Work order - The records below must be transcribed exactly, with each picture left out.

···

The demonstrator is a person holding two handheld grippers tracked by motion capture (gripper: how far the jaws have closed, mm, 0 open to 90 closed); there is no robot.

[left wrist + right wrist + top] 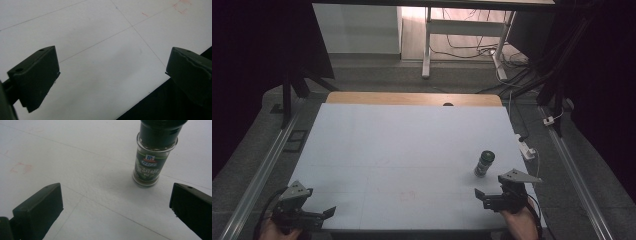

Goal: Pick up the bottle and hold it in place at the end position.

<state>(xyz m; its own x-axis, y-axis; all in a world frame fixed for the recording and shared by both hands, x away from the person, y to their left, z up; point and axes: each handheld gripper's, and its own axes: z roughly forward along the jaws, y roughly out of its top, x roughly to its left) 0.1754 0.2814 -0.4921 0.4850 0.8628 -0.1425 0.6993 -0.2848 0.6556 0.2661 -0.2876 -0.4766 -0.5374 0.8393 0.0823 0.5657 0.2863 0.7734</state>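
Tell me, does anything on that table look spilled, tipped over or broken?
Nothing stands out. The spice jar stands upright with its dark cap on, nothing spilled around it. The white table bears only faint reddish marks and thin lines.

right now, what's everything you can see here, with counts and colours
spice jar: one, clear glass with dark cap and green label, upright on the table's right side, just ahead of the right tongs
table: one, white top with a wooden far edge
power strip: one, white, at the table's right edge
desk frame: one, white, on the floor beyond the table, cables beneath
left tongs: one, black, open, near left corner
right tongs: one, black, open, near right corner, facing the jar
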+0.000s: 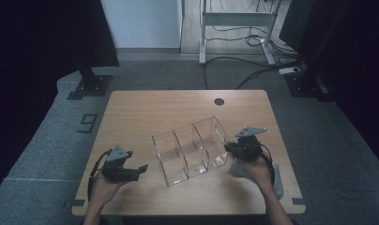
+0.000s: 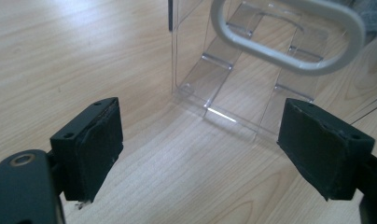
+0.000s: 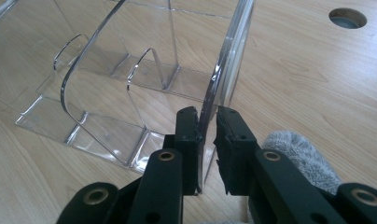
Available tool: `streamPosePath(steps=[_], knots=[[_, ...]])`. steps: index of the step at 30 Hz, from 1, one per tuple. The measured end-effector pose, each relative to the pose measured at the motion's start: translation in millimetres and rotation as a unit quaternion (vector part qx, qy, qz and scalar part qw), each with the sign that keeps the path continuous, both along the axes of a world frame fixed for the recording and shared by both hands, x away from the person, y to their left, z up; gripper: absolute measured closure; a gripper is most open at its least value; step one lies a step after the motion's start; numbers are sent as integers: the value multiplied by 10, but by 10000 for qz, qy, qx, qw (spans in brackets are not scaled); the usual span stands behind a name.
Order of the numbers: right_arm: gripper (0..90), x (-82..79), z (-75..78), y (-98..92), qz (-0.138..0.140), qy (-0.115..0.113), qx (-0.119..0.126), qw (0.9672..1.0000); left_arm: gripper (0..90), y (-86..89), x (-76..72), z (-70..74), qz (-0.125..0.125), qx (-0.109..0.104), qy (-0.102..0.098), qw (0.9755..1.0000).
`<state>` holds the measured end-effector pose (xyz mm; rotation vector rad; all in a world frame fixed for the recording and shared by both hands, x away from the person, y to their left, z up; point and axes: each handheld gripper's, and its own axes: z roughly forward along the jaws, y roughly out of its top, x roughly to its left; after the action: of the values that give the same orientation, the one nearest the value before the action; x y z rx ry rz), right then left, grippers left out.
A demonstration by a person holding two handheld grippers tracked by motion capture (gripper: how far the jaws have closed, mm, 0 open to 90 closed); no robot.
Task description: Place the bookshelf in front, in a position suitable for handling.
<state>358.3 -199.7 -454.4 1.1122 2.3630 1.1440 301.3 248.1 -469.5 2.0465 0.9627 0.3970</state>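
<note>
A clear acrylic organizer [image 1: 192, 150] with three compartments stands on the wooden table [image 1: 145, 112], tilted toward the far right. My right gripper [image 1: 229, 147] is at its right end. In the right gripper view that gripper [image 3: 206, 126] is shut on the organizer's thin side wall [image 3: 224, 70], one pad on each face. My left gripper [image 1: 143, 169] sits left of the organizer, a little apart from it, and points at it. Its jaws [image 2: 200, 149] stand wide open over bare wood, with the organizer's corner [image 2: 214, 79] ahead of them.
A grey cloth [image 3: 294, 149] lies under my right hand [image 1: 237, 168]. A white oval loop [image 2: 289, 51] shows through the acrylic. A round cable hole [image 1: 219, 101] sits near the table's far edge. Dark screens and a white desk frame [image 1: 234, 18] stand beyond.
</note>
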Motion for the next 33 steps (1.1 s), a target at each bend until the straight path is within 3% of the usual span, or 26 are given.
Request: streamPosePath(steps=[15,26,33], knots=[[808,37,-6,46,156,-106,-63,9998,81,-95,-42,63,-185,-24,-269,9995],[825,23,-4,160,408,-135,-98,9990,124,-58,-39,59,-146,-118,-335,9993],[837,18,-2,205,499,-146,-126,9986,145,-82,-39,16,-357,-141,-268,9989]])
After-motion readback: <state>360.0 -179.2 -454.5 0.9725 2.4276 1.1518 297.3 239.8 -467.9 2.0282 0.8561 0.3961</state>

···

Solution to the exercise -
The demonstrator is a person holding two handheld grippers tracked by motion capture (gripper: how far the jaws have closed, mm, 0 open to 90 closed); there is no robot.

[left wrist + right wrist + top] 

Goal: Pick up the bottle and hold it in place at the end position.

<state>(xyz m; its own x-axis, y-axis; all in a world frame fixed for the recording and shared by both hands, x away from the person, y to their left, z up; point and axes: each handheld gripper's, and its own axes: z roughly forward along the jaws, y roughly out of its top, x roughly to its left) 0.1754 0.2814 -0.4921 0.4850 0.8628 -0.1425 0.6993 -0.2848 0.6556 0.2661 -0.2876 -0.4766 -0.5374 0.8393 0.0823 0.5657 0.2863 0.7734</state>
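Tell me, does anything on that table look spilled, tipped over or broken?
Nothing stands out. The spice jar stands upright with its dark cap on, nothing spilled around it. The white table bears only faint reddish marks and thin lines.

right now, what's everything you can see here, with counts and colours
spice jar: one, clear glass with dark cap and green label, upright on the table's right side, just ahead of the right tongs
table: one, white top with a wooden far edge
power strip: one, white, at the table's right edge
desk frame: one, white, on the floor beyond the table, cables beneath
left tongs: one, black, open, near left corner
right tongs: one, black, open, near right corner, facing the jar
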+0.000s: 
+0.000s: 
+0.000s: 
Available tool: `streamPosePath(steps=[_], knots=[[_, ...]])`. steps: index of the step at 30 Hz, from 1, one per tuple. The measured end-effector pose, each relative to the pose measured at the motion's start: translation in millimetres and rotation as a unit quaternion (vector part qx, qy, qz and scalar part qw), each with the sign that keeps the path continuous, both along the axes of a world frame fixed for the recording and shared by both hands, x away from the person, y to their left, z up; gripper: absolute measured closure; a gripper is most open at its least value; step one lies a step after the motion's start; numbers are sent as integers: the value multiplied by 10, but by 10000 for qz, qy, qx, qw (spans in brackets are not scaled); the usual span stands behind a name.
Order of the numbers: right_arm: gripper (0..90), x (-82..79), z (-75..78), y (-98..92), qz (-0.138..0.140), qy (-0.115..0.113), qx (-0.119..0.126), qw (0.9672..1.0000); left_arm: gripper (0..90), y (-86..89), x (-76..72), z (-70..74), qz (-0.125..0.125), qx (-0.109..0.104), qy (-0.102..0.098), qw (0.9755..1.0000).
`<state>` holds the measured end-effector pose (xyz mm; rotation vector rad; all in a world frame fixed for the recording and shared by both hands, x away from the person, y to their left, z up; point and axes: each handheld gripper's, and its own axes: z roughly forward along the jaws, y roughly out of its top, x roughly to its left; after the action: of the values that give the same orientation, the one nearest the value before the action; x y z rx ry rz), right then left, grippers left out.
A demonstration by a person holding two handheld grippers tracked by motion capture (gripper: how far the jaws have closed, mm, 0 open to 90 closed); no robot.
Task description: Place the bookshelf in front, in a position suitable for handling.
<state>358.3 -199.7 -454.4 1.1122 2.3630 1.1440 301.3 248.1 -469.5 2.0465 0.9627 0.3970</state>
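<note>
A clear acrylic organizer [image 1: 192, 150] with three compartments stands on the wooden table [image 1: 145, 112], tilted toward the far right. My right gripper [image 1: 229, 147] is at its right end. In the right gripper view that gripper [image 3: 206, 126] is shut on the organizer's thin side wall [image 3: 224, 70], one pad on each face. My left gripper [image 1: 143, 169] sits left of the organizer, a little apart from it, and points at it. Its jaws [image 2: 200, 149] stand wide open over bare wood, with the organizer's corner [image 2: 214, 79] ahead of them.
A grey cloth [image 3: 294, 149] lies under my right hand [image 1: 237, 168]. A white oval loop [image 2: 289, 51] shows through the acrylic. A round cable hole [image 1: 219, 101] sits near the table's far edge. Dark screens and a white desk frame [image 1: 234, 18] stand beyond.
</note>
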Motion for the next 33 steps (1.1 s), a target at each bend until the straight path is within 3% of the usual span, or 26 are given.
Request: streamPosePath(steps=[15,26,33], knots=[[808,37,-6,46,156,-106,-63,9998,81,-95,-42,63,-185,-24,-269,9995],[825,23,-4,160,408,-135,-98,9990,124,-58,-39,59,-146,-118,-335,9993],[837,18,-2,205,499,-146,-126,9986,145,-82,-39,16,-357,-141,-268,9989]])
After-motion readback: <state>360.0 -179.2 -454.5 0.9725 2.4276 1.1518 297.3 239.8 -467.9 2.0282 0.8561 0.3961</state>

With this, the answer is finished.